_Instructions to follow:_
Once you have checked each line below for the word "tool", give the number of lines that have it and nothing further.

_Exercise data:_
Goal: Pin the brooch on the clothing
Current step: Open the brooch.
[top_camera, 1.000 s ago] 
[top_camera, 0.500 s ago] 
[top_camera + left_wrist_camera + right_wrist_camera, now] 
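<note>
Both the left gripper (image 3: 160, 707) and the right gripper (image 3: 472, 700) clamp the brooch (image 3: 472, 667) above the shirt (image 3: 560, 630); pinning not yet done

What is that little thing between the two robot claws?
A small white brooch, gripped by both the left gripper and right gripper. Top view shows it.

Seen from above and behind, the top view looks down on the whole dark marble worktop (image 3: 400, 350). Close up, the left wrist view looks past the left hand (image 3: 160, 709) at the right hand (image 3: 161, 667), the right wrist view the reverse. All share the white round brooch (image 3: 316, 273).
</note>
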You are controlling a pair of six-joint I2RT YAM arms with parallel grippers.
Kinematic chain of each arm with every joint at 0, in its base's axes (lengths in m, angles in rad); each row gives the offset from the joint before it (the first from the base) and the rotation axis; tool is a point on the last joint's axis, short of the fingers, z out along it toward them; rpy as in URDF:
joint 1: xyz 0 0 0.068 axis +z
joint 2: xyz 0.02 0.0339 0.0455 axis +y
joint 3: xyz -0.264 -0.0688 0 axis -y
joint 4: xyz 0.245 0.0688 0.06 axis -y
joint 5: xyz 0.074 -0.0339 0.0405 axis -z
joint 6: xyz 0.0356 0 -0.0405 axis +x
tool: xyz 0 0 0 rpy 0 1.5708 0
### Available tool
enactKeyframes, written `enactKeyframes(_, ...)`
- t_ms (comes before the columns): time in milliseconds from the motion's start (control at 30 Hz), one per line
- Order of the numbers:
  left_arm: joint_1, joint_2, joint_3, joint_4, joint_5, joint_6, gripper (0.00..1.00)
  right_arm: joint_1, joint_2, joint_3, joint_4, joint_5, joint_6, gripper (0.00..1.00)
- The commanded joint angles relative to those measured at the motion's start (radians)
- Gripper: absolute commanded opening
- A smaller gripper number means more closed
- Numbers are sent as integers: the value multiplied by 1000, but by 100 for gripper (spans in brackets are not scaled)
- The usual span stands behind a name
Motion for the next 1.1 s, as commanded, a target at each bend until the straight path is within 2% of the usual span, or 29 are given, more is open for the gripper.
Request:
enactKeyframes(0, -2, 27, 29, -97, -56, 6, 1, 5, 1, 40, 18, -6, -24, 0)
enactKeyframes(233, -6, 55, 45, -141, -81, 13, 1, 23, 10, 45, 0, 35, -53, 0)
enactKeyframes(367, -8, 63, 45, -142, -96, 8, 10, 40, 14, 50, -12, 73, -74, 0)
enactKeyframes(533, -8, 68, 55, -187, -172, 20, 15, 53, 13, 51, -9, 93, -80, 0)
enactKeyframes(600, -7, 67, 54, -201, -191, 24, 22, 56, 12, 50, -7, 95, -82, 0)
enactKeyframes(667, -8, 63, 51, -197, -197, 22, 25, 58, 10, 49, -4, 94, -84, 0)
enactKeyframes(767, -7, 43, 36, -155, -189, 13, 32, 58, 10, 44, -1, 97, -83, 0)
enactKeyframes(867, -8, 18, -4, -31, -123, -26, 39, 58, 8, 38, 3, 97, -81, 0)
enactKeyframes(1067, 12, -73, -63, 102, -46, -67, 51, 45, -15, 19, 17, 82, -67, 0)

_Response:_
3